However, just out of interest, I've tried to see if I could manage to derive the series representation for the case that sparked my interest in the first place $(n=3)$ on my own - that is, working backwards from this formula to the series that initially defines the Riemann Zeta function. I did manage to arrive at a series representation, but it's not the correct series.

Here's what I did:

\begin{align} \int_0^\infty\frac{x^3}{e^x-1}dx&=\int_0^\infty\frac{x^3(e^x+1)}{e^{2x}-1}dx\\ &=\int_0^\infty\frac{x^3}{e^{2x}-1}dx+\int_0^\infty\frac{x^3e^x}{e^{2x}-1}dx\\ &=\frac{1}{16}\int_0^\infty\frac{x^3}{e^x-1}dx+\int_0^\infty\frac{x^3e^x}{e^{2x}-1}dx \end{align} Subtracting the first term on the RHS, we have \begin{align} \frac{15}{16}\int_0^\infty\frac{x^3}{e^x-1}dx=\int_0^\infty\frac{x^3e^x}{e^{2x}-1}dx \end{align} Multiplying across the fraction, we have \begin{align} \int_0^\infty\frac{x^3}{e^x-1}dx&=\frac{16}{15}\int_0^\infty\frac{x^3e^x}{e^{2x}-1}dx\\ &=\frac{1}{15}\int_0^\infty\frac{x^3e^{\frac{x}{2}}}{e^x-1}dx \end{align}

Letting $z:=e^x$, then $x=\log z\implies dx=\frac{dz}{z}$.

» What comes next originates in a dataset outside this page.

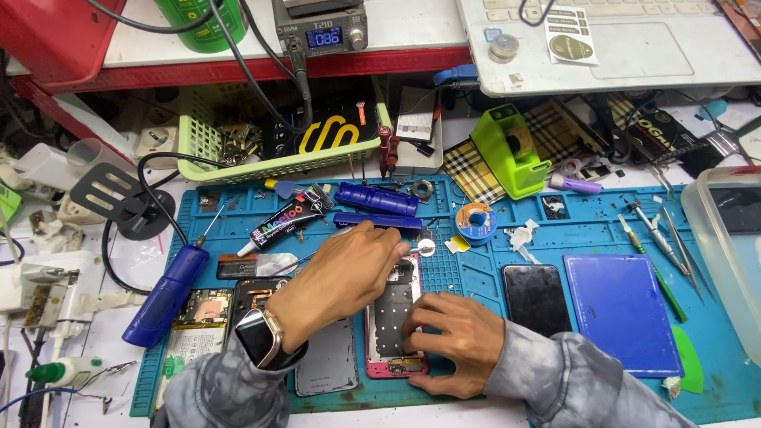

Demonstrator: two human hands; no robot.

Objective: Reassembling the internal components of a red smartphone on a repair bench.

\begin{align} \int_0^\infty\frac{x^3}{e^x-1}dx&=\frac{1}{15}\int_1^\infty\frac{\log^3z\sqrt{z}}{z(z-1)}dz \end{align}

Letting $u:=\frac{1}{z}$, we have $z=\frac{1}{u}\implies dz=-\frac{du}{u^2}$, $u(1)=1$ and $u(z\rightarrow\infty)=0$. Thus

\begin{align} \int_0^\infty\frac{x^3}{e^x-1}dx&=\frac{1}{15}\int_0^1\frac{\log^3\left(\frac{1}{u}\right)\sqrt{u}}{u^2}\frac{1}{1-\frac{1}{u}}du\\ &=-\frac{1}{15}\int_0^1\frac{\log^3u\sqrt{u}}{u}\frac{1}{u-1}du\\ &=\frac{1}{15}\int_0^1\frac{\log^3u}{\sqrt{u}}\frac{1}{1-u}du\\ &=\frac{1}{15}\int_0^1\frac{\log^3u}{\sqrt{u}}\sum_{k=0}^\infty u^k du\\ &=\frac{1}{15}\sum_{k=0}^\infty\int_0^1u^{k-\frac{1}{2}}\log^3u du \end{align}

Letting $t:=\log u$, then $u=e^t\implies du=e^tdt$, $t(u\rightarrow 0)=-\infty$ and $t(1)=0$.

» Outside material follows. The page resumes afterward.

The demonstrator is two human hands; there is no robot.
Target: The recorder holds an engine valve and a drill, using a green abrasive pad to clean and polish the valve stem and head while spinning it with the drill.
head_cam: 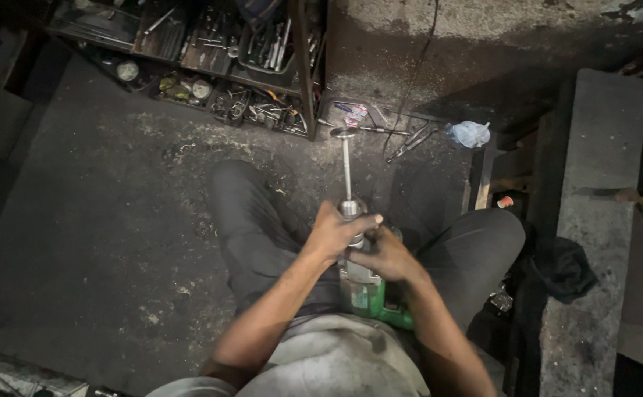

\begin{align} \int_0^\infty\frac{x^3}{e^x-1}dx&=\frac{1}{15}\sum_{k=0}^\infty\int_{-\infty}^0 t^3e^{\left(k+\frac{1}{2}\right)t}dt \end{align}

Letting $p:=-t$, then $dt=-dp$, $p(t\rightarrow -\infty)=\infty$ and $p(0)=0$.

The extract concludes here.